Le Figaro - Est-ce vraiment l’extension du « modèle allemand » à ses voisins ?
Anne-Marie Le Pourhiet - Sans aucun doute. Les Allemands ont l’habitude de faire figurer dans leur Constitution des normes très détaillées.
La Cour constitutionnelle de Karlsruhe veille à leur respect par le gouvernement et le Parlement. Et la France, aujourd’hui, est invitée à renforcer elle aussi son arsenal normatif pour le rendre plus contraignant. L’expression de « règle d’or » - qui ne figure naturellement pas dans le traité mais s’est imposée dans le langage courant - le dit assez.
Si cette règle figurait dans un simple décret, on la tiendrait pour du vulgaire fer-blanc sans valeur. Un décret, en effet, peut être modifié facilement. Mais si on inscrit cette règle dans la Constitution, censée être stable et s’imposer à tous, le métal dont elle est faite ne peut être que de l’or.
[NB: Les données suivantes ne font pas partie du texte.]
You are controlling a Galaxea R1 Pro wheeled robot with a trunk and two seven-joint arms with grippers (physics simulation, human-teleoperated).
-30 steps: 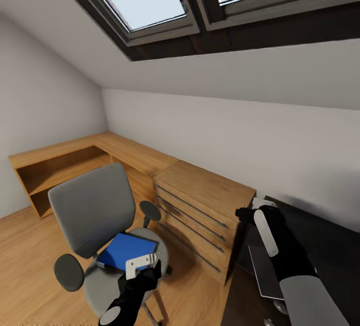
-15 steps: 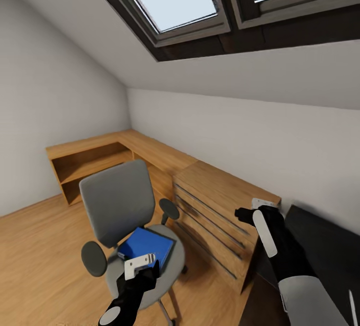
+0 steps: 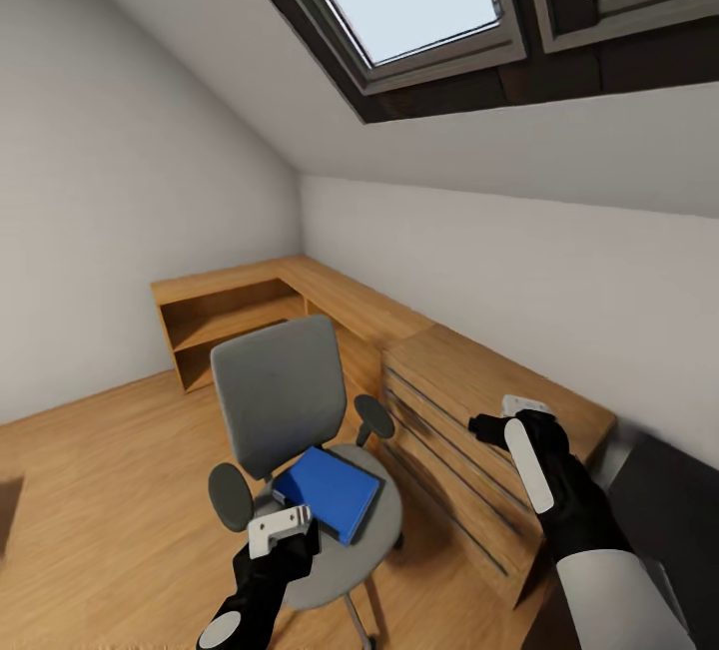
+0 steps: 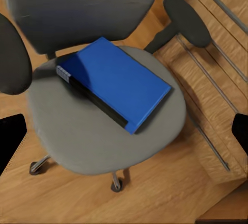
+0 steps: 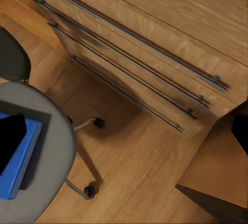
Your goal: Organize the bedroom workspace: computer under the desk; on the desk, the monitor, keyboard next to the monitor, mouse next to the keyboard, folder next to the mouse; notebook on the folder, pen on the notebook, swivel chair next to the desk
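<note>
The grey swivel chair [image 3: 280, 400] stands on the wood floor in front of me, left of centre. On its seat lies the blue folder [image 3: 330, 492], flat, black spine toward the backrest. My left gripper [image 3: 280, 528] hovers just before the seat, open; in the left wrist view its fingers [image 4: 10, 139] spread wide above the folder [image 4: 116, 82] without touching it. The right gripper [image 3: 496, 422] is raised over the wooden cabinet, open and empty. A corner of the black desk [image 3: 671, 495] shows at the lower right.
A low light-wood cabinet with long handles [image 3: 479, 430] stands between the chair and the desk, close to the chair's armrest [image 3: 373, 418]. A low wooden shelf unit [image 3: 225, 316] runs along the far walls. Open floor [image 3: 90, 490] lies left of the chair.
The camera has swung to the left, so chair and cabinet have slid right in the picture and most of the desk has left it. Both arms hold the same pose.
</note>
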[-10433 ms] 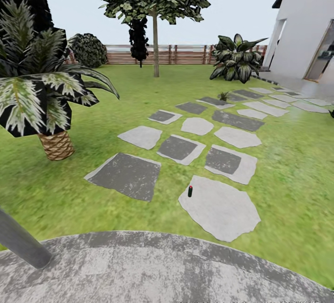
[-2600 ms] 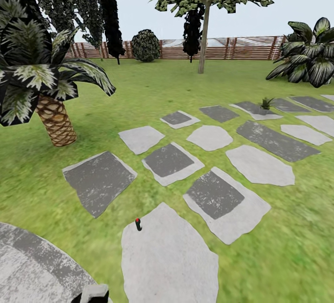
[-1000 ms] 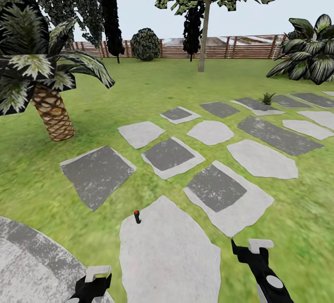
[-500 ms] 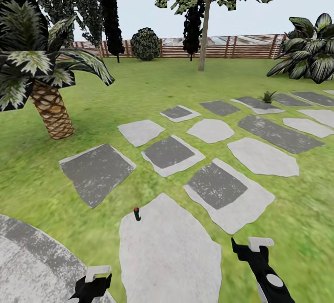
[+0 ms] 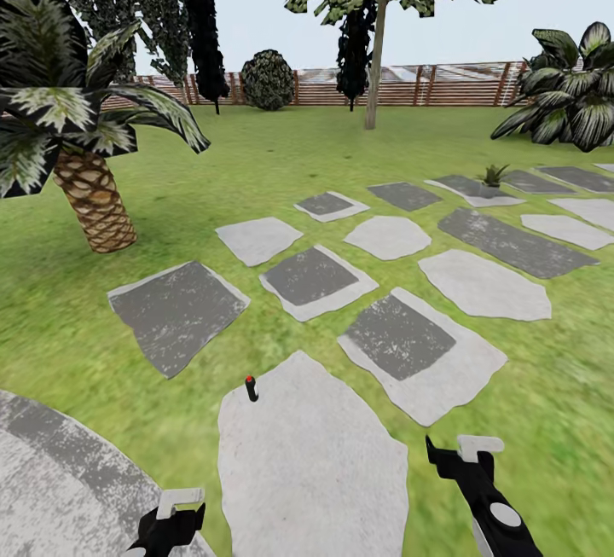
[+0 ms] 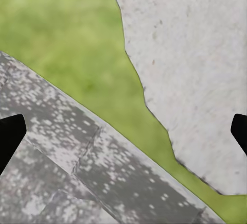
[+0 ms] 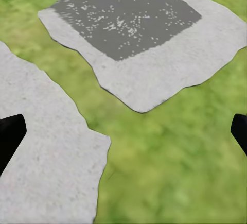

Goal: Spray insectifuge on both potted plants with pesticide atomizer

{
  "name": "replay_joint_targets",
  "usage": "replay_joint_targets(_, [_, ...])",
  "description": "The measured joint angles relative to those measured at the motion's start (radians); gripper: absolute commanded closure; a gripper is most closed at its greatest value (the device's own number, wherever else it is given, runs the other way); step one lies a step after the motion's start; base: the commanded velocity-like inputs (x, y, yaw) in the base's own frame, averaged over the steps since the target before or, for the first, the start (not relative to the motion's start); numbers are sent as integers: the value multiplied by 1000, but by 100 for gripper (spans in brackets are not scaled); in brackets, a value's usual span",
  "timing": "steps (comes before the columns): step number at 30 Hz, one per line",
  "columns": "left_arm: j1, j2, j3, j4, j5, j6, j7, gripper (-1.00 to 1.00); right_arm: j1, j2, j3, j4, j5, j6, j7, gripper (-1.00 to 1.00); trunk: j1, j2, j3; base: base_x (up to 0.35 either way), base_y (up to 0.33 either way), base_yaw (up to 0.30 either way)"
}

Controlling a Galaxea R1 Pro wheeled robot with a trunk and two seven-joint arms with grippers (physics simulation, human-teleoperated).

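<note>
The pesticide atomizer [image 5: 251, 389] is standing upright at the far-left edge of a pale stepping slab [image 5: 311, 463] in the garden lawn [image 5: 281, 156], well ahead of both arms. The left gripper [image 5: 175, 513] and right gripper [image 5: 465, 455] are hanging low, jaws spread wide and holding nothing. One potted plant [image 5: 492, 176] is sitting on a distant slab.

The pesticide atomizer [image 5: 251, 388] stands upright alone at the far left edge of the nearest pale slab [image 5: 311, 463], with open grass and bare stone on every side. The palm [image 5: 89, 199] stands well apart, off to the left.
</note>
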Motion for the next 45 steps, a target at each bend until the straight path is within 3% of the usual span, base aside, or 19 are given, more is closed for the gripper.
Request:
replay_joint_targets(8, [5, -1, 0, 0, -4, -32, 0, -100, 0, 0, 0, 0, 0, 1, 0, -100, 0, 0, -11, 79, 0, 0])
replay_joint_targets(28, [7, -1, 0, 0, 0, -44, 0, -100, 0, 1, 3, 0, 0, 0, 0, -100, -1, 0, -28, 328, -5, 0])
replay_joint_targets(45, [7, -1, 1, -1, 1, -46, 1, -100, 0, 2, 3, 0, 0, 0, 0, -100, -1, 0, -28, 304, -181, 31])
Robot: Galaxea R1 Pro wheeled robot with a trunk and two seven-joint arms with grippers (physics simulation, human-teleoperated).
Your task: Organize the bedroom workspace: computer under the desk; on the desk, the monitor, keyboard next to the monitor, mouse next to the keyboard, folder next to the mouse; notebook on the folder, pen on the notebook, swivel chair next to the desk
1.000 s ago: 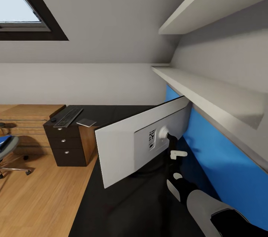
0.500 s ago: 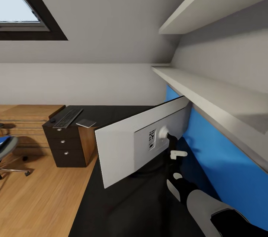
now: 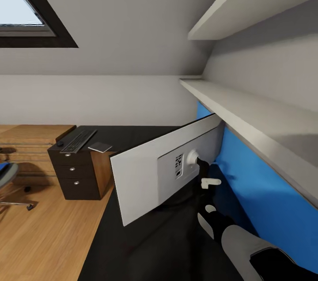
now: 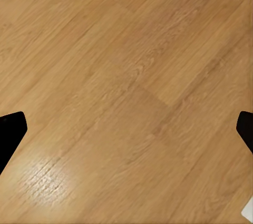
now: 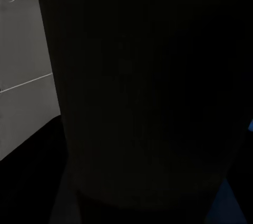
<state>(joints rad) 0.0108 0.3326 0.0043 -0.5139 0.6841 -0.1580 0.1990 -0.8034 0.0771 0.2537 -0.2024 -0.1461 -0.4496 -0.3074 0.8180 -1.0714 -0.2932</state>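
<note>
The monitor (image 3: pixel 150 175) stands on the tabletop (image 3: pixel 145 245) directly before the right tool (image 3: pixel 204 174), whose dark fingers hide any grip.

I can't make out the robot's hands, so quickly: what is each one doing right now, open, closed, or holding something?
Left gripper: open, holding nothing, above the wooden floor.
Right gripper: at the monitor stand behind the screen; cannot tell whether it is shut.

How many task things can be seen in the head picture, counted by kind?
monitor: 1
keyboard: 1
mouse: 1
swivel chair: 1
desk: 1
Total: 5
</note>
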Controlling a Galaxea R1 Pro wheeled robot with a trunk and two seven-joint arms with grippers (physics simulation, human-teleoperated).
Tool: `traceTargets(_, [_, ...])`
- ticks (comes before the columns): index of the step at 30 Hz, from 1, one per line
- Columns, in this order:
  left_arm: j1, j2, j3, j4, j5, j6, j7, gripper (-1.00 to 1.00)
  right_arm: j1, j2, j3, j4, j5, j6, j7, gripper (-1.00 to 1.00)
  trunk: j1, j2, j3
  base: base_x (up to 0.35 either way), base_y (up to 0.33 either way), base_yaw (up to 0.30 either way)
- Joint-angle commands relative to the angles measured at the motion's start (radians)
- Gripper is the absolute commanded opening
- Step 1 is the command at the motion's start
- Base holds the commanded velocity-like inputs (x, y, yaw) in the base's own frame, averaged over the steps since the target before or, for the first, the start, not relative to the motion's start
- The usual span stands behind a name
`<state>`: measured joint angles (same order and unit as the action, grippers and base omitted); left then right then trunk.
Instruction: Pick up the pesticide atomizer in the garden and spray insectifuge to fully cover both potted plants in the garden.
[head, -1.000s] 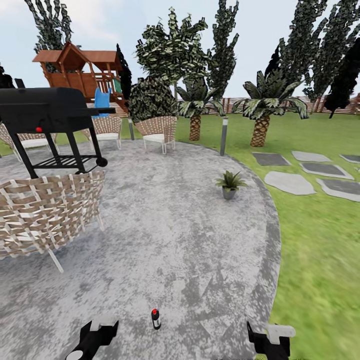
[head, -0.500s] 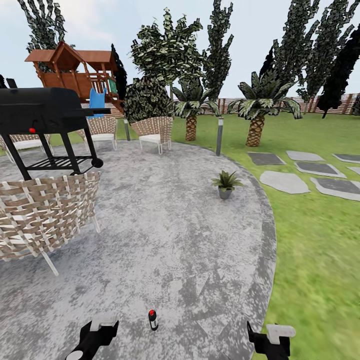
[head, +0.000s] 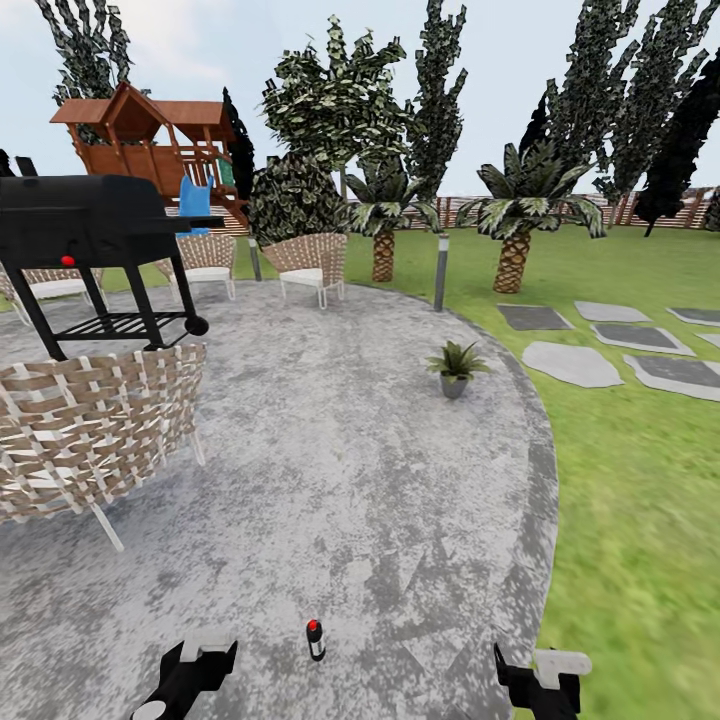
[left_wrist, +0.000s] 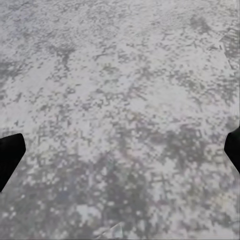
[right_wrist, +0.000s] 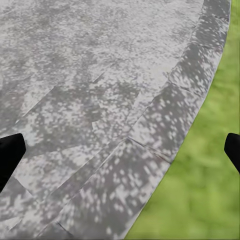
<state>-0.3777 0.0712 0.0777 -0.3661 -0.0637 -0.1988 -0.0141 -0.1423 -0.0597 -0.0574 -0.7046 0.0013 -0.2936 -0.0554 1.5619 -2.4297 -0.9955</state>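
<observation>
head view now has the pesticide atomizer (head: 315, 640) upright on the grey patio (head: 350, 470) between the left gripper (head: 185, 675) and right gripper (head: 540, 680), with 1 potted plant (head: 456, 366) well beyond; the whole scene has slid slightly since half a second ago, so the camera moved, the bottle did not, and i judge the robot is lining up its approach. both wrist views show widely parted fingers holding nothing, the right one (right_wrist: 120, 145) also catching the lawn (right_wrist: 200, 190) at the patio's edge, while the left (left_wrist: 120, 145) faces bare paving.

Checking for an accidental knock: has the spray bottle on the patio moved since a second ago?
No. The spray bottle stands upright at the same spot on the paving pattern; only the camera shifted slightly.
</observation>
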Motion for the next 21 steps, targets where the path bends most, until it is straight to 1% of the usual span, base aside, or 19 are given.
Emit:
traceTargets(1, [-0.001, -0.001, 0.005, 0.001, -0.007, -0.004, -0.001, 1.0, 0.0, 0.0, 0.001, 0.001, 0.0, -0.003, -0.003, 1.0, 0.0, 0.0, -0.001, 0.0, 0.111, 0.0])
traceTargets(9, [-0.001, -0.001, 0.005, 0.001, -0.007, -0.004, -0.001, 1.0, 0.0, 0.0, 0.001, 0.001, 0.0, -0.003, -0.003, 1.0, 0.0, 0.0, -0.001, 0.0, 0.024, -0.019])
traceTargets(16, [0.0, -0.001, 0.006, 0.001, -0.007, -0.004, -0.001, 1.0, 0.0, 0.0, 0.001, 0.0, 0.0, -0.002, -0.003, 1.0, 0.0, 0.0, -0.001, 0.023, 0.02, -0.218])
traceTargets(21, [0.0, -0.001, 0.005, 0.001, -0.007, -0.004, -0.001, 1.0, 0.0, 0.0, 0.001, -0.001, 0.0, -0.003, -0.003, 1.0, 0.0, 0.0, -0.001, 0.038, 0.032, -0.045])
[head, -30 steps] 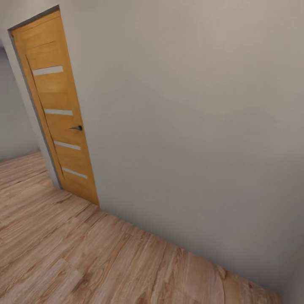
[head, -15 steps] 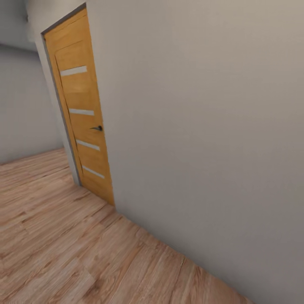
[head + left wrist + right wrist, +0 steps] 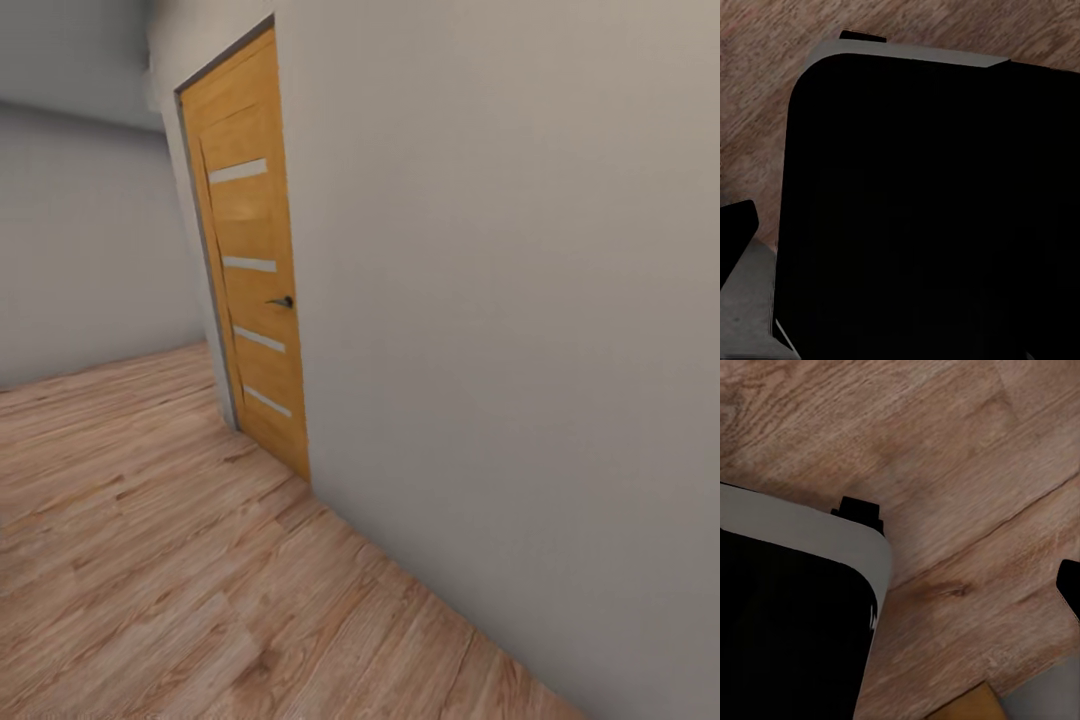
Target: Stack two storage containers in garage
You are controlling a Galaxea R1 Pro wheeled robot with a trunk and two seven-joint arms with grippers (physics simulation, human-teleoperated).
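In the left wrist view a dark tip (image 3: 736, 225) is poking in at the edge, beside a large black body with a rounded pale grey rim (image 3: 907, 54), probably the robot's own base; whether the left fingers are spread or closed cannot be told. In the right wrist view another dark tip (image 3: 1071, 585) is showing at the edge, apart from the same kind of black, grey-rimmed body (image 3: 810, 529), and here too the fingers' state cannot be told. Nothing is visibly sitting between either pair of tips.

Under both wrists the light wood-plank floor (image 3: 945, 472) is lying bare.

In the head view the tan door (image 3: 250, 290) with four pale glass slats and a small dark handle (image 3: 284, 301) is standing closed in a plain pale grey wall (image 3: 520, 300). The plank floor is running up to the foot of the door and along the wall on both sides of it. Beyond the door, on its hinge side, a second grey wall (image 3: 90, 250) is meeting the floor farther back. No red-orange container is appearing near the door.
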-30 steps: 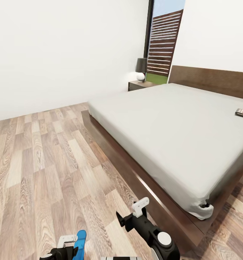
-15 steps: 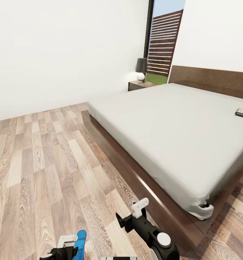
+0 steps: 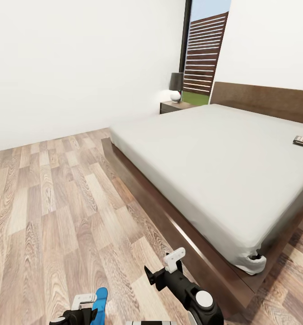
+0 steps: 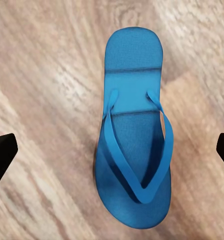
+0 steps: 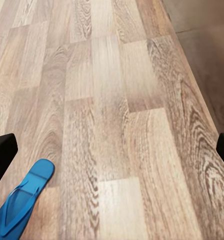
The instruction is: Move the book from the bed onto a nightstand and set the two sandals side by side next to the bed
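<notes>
Blue sandal (image 4: 134, 135) lies flat on plank floor (image 4: 47, 75), strap-side up.

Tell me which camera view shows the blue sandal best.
The left wrist view: the whole blue sandal lies on the floor, straps visible. The right wrist view shows part at an edge; the head view shows a blue tip by the left gripper.

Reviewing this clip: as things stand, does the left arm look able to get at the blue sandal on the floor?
Probably yes. The left gripper hangs open right over the sandal, which lies flat on bare wood floor, with nothing between the fingers and it.
</notes>
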Controlling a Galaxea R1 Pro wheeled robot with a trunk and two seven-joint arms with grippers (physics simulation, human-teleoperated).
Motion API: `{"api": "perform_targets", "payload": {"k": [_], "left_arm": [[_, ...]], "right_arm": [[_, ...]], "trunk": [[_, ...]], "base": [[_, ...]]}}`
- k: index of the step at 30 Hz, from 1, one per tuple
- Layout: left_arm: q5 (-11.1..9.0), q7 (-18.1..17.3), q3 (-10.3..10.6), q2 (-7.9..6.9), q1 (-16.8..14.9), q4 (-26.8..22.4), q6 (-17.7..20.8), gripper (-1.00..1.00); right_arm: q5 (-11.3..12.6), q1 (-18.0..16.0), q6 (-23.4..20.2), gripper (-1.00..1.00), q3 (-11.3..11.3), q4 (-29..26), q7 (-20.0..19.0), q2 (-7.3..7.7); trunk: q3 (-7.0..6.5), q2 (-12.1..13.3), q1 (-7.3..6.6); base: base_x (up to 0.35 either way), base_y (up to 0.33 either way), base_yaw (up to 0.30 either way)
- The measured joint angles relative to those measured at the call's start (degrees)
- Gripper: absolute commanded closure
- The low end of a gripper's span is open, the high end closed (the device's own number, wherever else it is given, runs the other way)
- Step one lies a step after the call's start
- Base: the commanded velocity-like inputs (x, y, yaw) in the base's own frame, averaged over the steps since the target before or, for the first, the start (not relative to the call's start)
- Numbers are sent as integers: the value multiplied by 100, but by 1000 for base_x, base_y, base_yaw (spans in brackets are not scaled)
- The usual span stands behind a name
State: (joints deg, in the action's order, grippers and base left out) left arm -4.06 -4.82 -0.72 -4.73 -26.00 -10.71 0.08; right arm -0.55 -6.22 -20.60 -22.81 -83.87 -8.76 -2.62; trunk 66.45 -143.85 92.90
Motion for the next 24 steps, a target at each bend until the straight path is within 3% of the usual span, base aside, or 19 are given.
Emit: {"api": "perform_targets", "payload": {"k": [24], "left_arm": [[0,0,0,0,0,-2,0,-100]], "right_arm": [[6,-8,-1,-100,-19,9,-3,6]], "trunk": [[0,0,0]], "base": [[0,0,0]]}}
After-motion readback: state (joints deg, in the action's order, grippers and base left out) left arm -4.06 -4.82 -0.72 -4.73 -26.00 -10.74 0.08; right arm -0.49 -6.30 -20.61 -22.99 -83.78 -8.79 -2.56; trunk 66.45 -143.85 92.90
Le Figaro - Est-ce une rupture dans la tradition constitutionnelle française ?
Anne-Marie Le Pourhiet - Ce qui est nouveau, c’est d’envisager de graver dans le marbre de la Constitution ce qui devrait relever d’une simple volonté politique. On fait de la « règle d’or » la clé de voûte d’un mécanisme coercitif sous menace de sanction. Comme si les gouvernements successifs doutaient d’eux-mêmes et de leur détermination (ndlr : là notre analyse diverge fondamentalement...). Le risque existe aussi de s’étouffer sous un carcan normatif. On crée un mille-feuille juridique.
De surcroît, cette situation va conduire le Conseil constitutionnel à porter une appréciation sur l’opportunité des choix budgétaires de l’exécutif et du Parlement.